To help minimize the inherent security weakness humans bring to the party, healthcare organizations should have a strong cybersecurity training plan for all employees to catch unusual email requests. We cannot rely solely on internal IT departments or an outside vendor for cybersecurity. The goal is to build a more resilient team while reducing inherent internal and external risks through strong cybersecurity training.
What is the future of medical data security?
Many, if not most, hospitals are in the process of moving their data to the cloud. This forces healthcare providers to adjust how they implement new, innovative technologies into their services to mitigate the risk to patient health, personal data, or compliance with regulations.
This change necessitates a security-first mindset across the organization.
As with most industries, healthcare should consider adopting a zero-trust approach. This security measure can help decrease an organization’s attack surface, create accurate response automation and prevent the compromise. With zero-trust security, users are authenticated, authorized, and validated each time they request access to information, regardless of where they are located in the network.

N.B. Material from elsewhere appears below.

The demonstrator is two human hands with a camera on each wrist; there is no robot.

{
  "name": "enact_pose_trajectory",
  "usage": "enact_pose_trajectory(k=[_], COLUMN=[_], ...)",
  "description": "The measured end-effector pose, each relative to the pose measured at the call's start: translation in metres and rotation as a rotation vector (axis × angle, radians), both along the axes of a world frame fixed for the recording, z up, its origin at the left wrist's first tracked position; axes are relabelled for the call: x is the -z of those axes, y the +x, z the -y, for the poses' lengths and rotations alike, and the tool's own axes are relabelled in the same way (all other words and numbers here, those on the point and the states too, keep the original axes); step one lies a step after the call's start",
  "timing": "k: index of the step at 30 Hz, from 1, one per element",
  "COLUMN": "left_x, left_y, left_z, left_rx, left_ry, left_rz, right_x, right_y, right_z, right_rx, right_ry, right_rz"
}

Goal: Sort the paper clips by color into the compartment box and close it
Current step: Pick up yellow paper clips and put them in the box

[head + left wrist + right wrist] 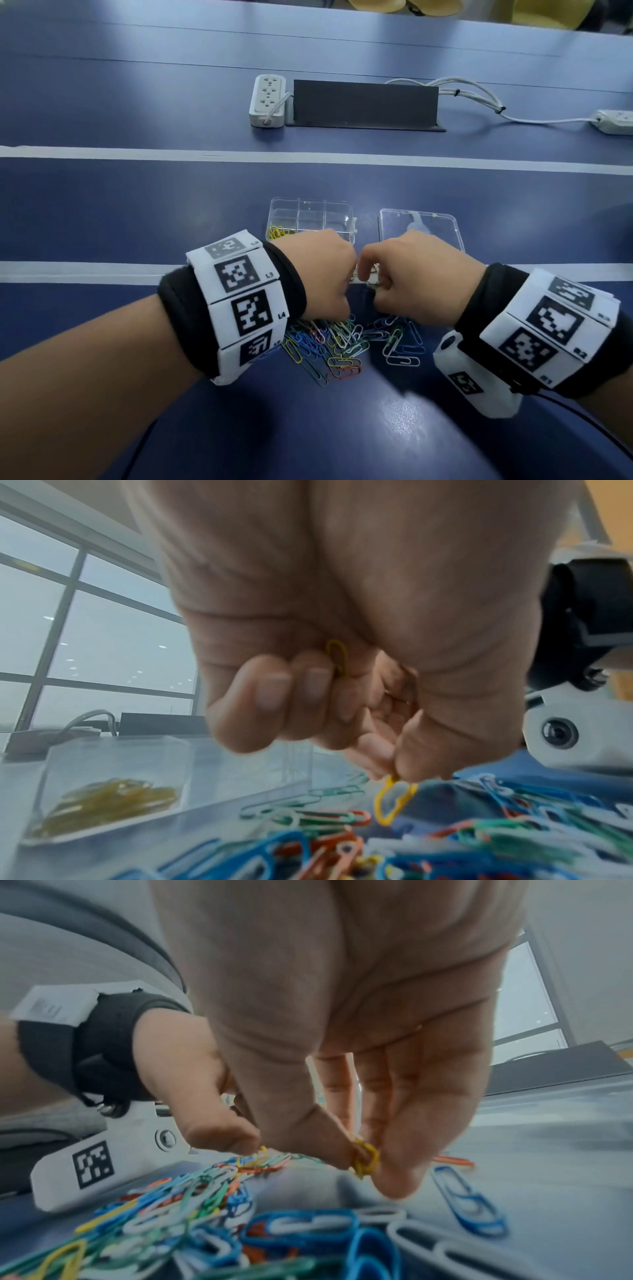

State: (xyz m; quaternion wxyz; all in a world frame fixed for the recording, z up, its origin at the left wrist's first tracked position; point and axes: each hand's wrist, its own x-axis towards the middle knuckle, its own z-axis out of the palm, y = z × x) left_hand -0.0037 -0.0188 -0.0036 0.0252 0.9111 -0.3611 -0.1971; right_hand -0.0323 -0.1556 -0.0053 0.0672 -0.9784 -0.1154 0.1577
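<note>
Item: left hand point(322, 274), fingers curled, pinches one yellow clip point(394, 802) at thumb and fingertip with a second tucked against the palm; right hand point(414, 277), fingers nearly straight, pinches a small cluster of yellow clips point(365, 1158); both hover over the mixed clip pile point(346, 346) at 6 o'clock of the compartment box point(310, 219). Box open, lid point(421, 226) at its 3 o'clock, yellow stock in the near-left cell. Risk: clips interlock, so a lift may drag wrong colours along, or the palmed clip may slip back into the pile.
</note>
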Motion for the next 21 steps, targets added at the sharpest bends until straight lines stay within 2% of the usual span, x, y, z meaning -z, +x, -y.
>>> enact_pose_trajectory(k=[4,8,11,16,21], left_x=[-0.007,-0.021,-0.022,-0.015,-0.017], left_y=[0.006,0.028,0.045,0.052,0.048], left_z=[-0.013,-0.033,-0.044,-0.046,-0.05], left_rx=[-0.064,-0.221,-0.315,-0.378,-0.41], left_ry=[-0.116,-0.242,-0.215,-0.148,-0.194], left_rz=[0.023,0.079,0.085,0.073,0.096], right_x=[-0.003,-0.016,-0.021,-0.016,-0.013], right_y=[0.002,0.014,0.03,0.057,0.073], right_z=[0.003,-0.004,-0.02,-0.047,-0.062], right_rx=[0.027,0.032,0.068,0.19,0.277], right_ry=[0.041,0.102,0.256,0.528,0.668], right_rz=[0.046,0.091,0.078,0.007,-0.062])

The next step for organizations to ensure their security measures can stand up to an active threat is to host virtual and in-person penetration testing. This makes certain that criminals cannot enter a facility – physically or digitally – to obtain sensitive information or conduct future cyberattacks. These cyber hygiene checks can test staff responses as well as system and network security capabilities against threats so that organizations will come out of the experience with actionable insight for any remaining areas of weakness.

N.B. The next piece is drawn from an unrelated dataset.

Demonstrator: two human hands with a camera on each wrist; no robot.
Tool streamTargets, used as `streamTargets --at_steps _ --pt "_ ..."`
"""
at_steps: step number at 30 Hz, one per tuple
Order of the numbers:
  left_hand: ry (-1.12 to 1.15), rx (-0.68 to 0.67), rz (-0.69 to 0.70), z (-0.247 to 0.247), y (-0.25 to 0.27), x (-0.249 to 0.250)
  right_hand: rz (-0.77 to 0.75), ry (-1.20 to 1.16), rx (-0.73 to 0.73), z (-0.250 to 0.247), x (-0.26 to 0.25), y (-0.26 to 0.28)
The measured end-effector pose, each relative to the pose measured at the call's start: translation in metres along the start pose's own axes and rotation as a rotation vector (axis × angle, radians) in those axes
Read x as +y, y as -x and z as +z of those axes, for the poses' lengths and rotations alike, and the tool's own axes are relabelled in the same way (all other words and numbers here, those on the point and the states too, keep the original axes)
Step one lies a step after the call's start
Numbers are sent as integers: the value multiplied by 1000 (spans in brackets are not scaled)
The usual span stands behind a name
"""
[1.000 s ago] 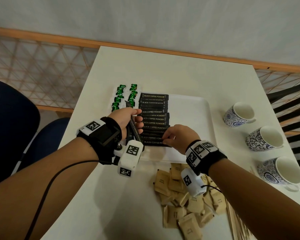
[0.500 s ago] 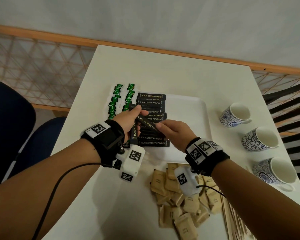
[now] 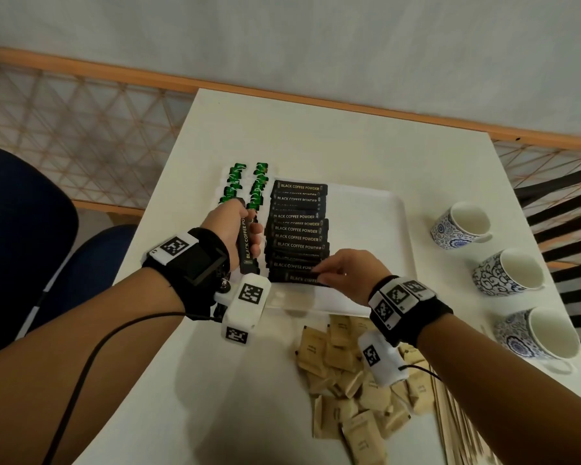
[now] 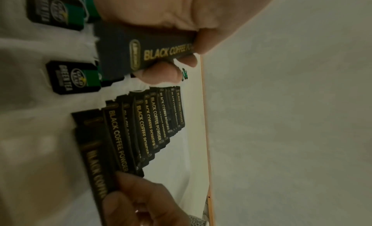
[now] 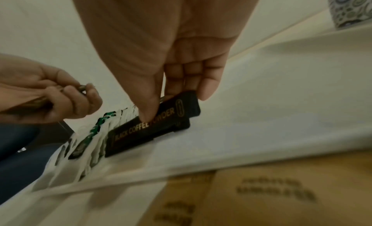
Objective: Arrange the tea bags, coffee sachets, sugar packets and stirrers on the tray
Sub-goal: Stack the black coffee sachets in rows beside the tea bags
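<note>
A white tray (image 3: pixel 383 209) holds green tea bags (image 3: pixel 245 182) along its left side. Beside them runs a column of overlapping black coffee sachets (image 3: pixel 299 229). My left hand (image 3: pixel 247 226) hovers over the tray's left part and grips a small stack of coffee sachets (image 3: pixel 245 250) upright; the same stack of sachets (image 4: pixel 161 52) fills the left wrist view. My right hand (image 3: pixel 329 271) pinches one sachet (image 5: pixel 157 122) between thumb and fingers, low at the near end of the column. Brown sugar packets (image 3: pixel 349 374) lie heaped on the table in front of the tray. Wooden stirrers (image 3: pixel 450 424) lie at their right.
Three blue-patterned cups (image 3: pixel 460 226) stand in a line on the table's right side. A blue chair (image 3: pixel 21 229) is left of the table. The tray's right half is bare white surface. A wooden rail runs behind the table's far edge.
My right hand took a sachet from the stack in my left hand and brought it down to the near end of the column. My left hand drew back to the left.
</note>
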State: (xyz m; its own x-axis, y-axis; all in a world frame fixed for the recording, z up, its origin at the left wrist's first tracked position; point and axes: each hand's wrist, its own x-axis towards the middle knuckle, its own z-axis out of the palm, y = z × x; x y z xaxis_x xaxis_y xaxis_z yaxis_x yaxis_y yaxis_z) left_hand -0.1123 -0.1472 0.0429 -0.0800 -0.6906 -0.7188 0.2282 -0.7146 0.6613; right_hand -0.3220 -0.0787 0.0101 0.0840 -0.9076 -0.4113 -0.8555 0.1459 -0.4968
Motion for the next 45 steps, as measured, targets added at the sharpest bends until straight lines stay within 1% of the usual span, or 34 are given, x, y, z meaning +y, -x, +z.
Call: streamTargets --at_steps 3,7,9,13,18,21,23,25,27,30,34,37,39,41,42,45 --pt "-12 11 25 1 0 -2 11 51 -30 6 -1 0" --pt "-211 92 101 1 -8 -6 0 84 10 10 -7 -3" --pt "-290 100 122 1 -7 -5 -11 113 15 10 -10 -6" --pt "-353 38 114 1 -3 -4 -2 138 36 9 -11 -8" --pt "-301 -92 103 0 -4 -9 -23 151 45 7 -10 -10" --pt "-303 -133 106 -1 -4 -12 -51 38 110 2 -7 -11" --pt "-300 -141 101 1 -4 -15 -52 -119 174 -1 -6 -10" --pt "-318 -149 97 3 -4 -18 -41 -271 206 -3 -9 -5" --pt "-365 -175 86 6 -3 -21 -63 -301 199 -2 -10 -1" --pt "-422 -215 70 10 0 -25 -78 -280 183 -1 -3 2" --pt "-380 -167 98 9 -1 -25 -7 -268 205 -1 15 5" --pt "-372 -194 69 9 1 -27 49 -418 207 1 20 9" --pt "-450 -256 49 14 4 -33 58 -578 190 1 11 11" --pt "-459 -286 63 19 8 -40 41 -680 160 1 -2 11" --pt "-428 -288 88 22 9 -42 20 -673 149 2 -8 11" --pt "-366 -285 165 27 13 -43 -31 -534 161 2 -18 11"
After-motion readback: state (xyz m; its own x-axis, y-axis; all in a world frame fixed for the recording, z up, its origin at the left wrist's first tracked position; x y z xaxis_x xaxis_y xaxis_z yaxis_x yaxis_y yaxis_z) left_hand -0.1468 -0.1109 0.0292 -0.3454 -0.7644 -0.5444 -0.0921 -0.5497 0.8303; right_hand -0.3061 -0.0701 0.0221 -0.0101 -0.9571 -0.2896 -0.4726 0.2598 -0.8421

The future of healthcare security will depend closely on organizations’ ability to align patient privacy and compliance standards with the ever-changing technology landscape. As accessibility and capabilities expand and the healthcare industry continues to modernize their practices, organizations must stay agile in their cybersecurity practice, including a robust data management plan, regular training and penetration testing, and continued education on the latest threats. It will be a team effort to continue to maintain the safety and security of sensitive patient data.